» THE TASK
Lines with "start": please show every one of them from the listing below.

» RECORDED INFORMATION
= Beginning of Section =
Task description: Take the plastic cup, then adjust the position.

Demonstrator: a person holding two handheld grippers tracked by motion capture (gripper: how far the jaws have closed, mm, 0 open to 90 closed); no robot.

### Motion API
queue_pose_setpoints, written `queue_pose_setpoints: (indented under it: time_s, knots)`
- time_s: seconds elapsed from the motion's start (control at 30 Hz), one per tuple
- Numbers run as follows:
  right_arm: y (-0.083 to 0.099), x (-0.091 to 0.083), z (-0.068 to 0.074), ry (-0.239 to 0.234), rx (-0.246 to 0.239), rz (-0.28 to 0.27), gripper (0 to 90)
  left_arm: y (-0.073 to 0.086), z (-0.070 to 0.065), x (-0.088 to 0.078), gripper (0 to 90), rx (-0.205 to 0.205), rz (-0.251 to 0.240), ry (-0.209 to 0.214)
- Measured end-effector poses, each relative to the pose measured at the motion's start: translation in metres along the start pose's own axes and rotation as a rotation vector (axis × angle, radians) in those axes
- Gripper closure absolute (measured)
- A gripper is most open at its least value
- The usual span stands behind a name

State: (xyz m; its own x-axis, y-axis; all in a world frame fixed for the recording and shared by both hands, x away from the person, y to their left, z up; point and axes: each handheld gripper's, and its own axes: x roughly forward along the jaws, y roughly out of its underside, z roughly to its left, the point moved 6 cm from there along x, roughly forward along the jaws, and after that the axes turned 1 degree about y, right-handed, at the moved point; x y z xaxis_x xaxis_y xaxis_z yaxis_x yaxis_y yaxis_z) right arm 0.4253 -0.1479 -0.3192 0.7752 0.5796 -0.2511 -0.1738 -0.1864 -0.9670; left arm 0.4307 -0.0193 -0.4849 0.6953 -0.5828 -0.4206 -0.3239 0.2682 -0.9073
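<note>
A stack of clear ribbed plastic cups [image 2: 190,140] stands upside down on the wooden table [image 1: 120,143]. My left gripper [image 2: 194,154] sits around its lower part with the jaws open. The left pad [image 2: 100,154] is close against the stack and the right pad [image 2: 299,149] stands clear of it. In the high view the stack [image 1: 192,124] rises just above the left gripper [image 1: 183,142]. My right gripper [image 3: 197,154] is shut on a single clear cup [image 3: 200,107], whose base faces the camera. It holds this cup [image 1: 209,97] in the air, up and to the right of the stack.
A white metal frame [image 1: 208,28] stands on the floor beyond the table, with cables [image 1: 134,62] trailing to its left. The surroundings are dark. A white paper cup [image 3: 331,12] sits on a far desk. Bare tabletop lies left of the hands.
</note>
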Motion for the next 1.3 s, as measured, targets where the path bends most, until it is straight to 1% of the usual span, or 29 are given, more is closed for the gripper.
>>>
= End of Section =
» SOLUTION FOR THIS EXERCISE
- time_s: seconds elapsed from the motion's start (control at 30 Hz), one per tuple
- Measured end-effector poses, each relative to the pose measured at the motion's start: translation in metres along the start pose's own axes and rotation as a rotation vector (axis × angle, radians) in those axes

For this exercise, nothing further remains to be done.